> **Action item**: Begin with the opening line of the records and extract each line through the one holding "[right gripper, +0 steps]"; pictures are not part of the copy.

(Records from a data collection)
Content starts

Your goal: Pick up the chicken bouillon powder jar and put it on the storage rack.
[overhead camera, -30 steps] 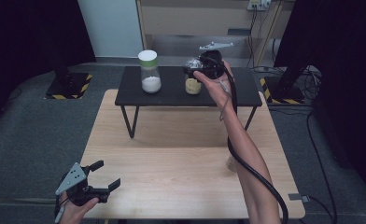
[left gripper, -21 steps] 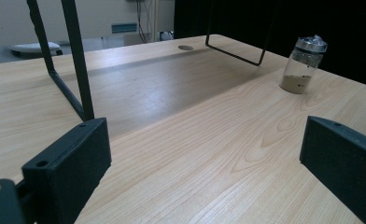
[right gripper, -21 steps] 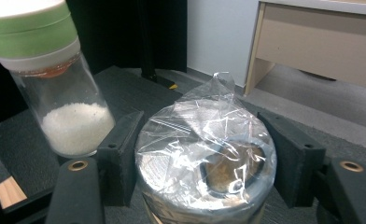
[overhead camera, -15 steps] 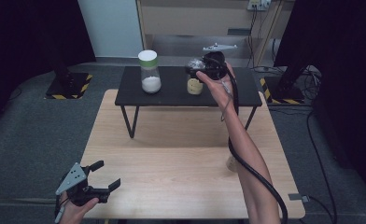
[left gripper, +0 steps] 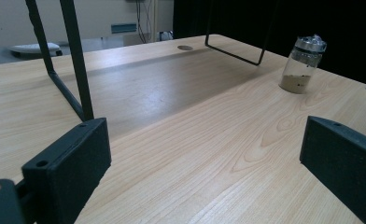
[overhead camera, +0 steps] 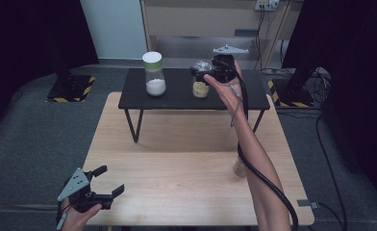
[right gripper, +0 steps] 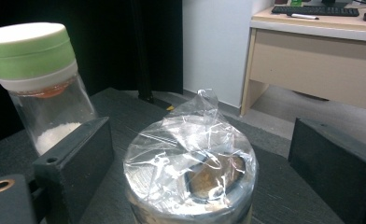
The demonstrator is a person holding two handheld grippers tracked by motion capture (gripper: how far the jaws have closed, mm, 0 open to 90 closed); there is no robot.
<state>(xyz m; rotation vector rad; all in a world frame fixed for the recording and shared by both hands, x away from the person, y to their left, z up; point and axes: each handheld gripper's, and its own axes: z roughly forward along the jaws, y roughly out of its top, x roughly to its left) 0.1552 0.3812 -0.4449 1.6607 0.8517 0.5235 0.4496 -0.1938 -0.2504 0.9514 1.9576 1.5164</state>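
On the black shelf (overhead camera: 177, 98) above my wooden table (overhead camera: 186, 178), the foil-topped jar (right gripper: 190, 163) of tan powder sits between my right gripper's (overhead camera: 207, 73) wide jaws, which have edged closer since. Green-lidded jar (overhead camera: 154, 73) holds white grains. Left gripper (overhead camera: 107, 182) idles wide.

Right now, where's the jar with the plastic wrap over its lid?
In the high view the wrapped jar stands on the black shelf, right of the green-lidded jar; the right gripper hangs open over its top.
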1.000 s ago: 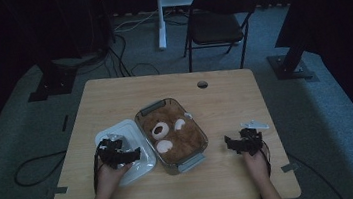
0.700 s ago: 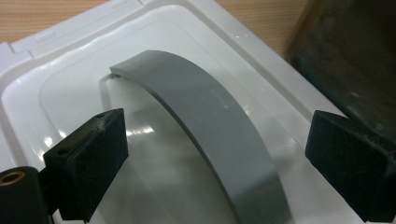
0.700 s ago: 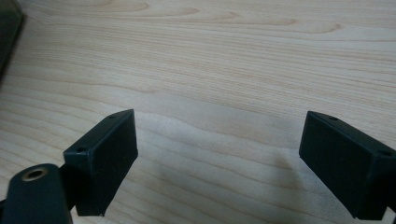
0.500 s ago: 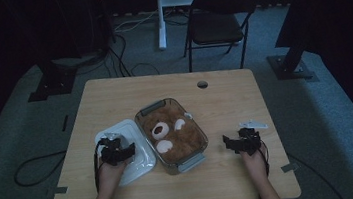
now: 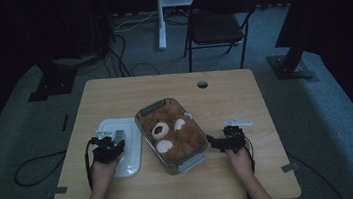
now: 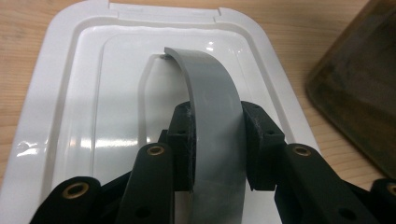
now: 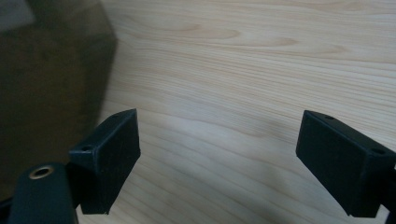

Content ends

> **Problem solution**:
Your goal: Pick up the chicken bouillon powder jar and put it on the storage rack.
[overhead camera, -30 steps] 
[left gripper, -21 steps] 
[right gripper, -21 steps] 
[overhead camera, -15 steps] 
[left gripper, +0 steps] 
[overhead camera, +0 steps] 
[right gripper, +0 steps] 

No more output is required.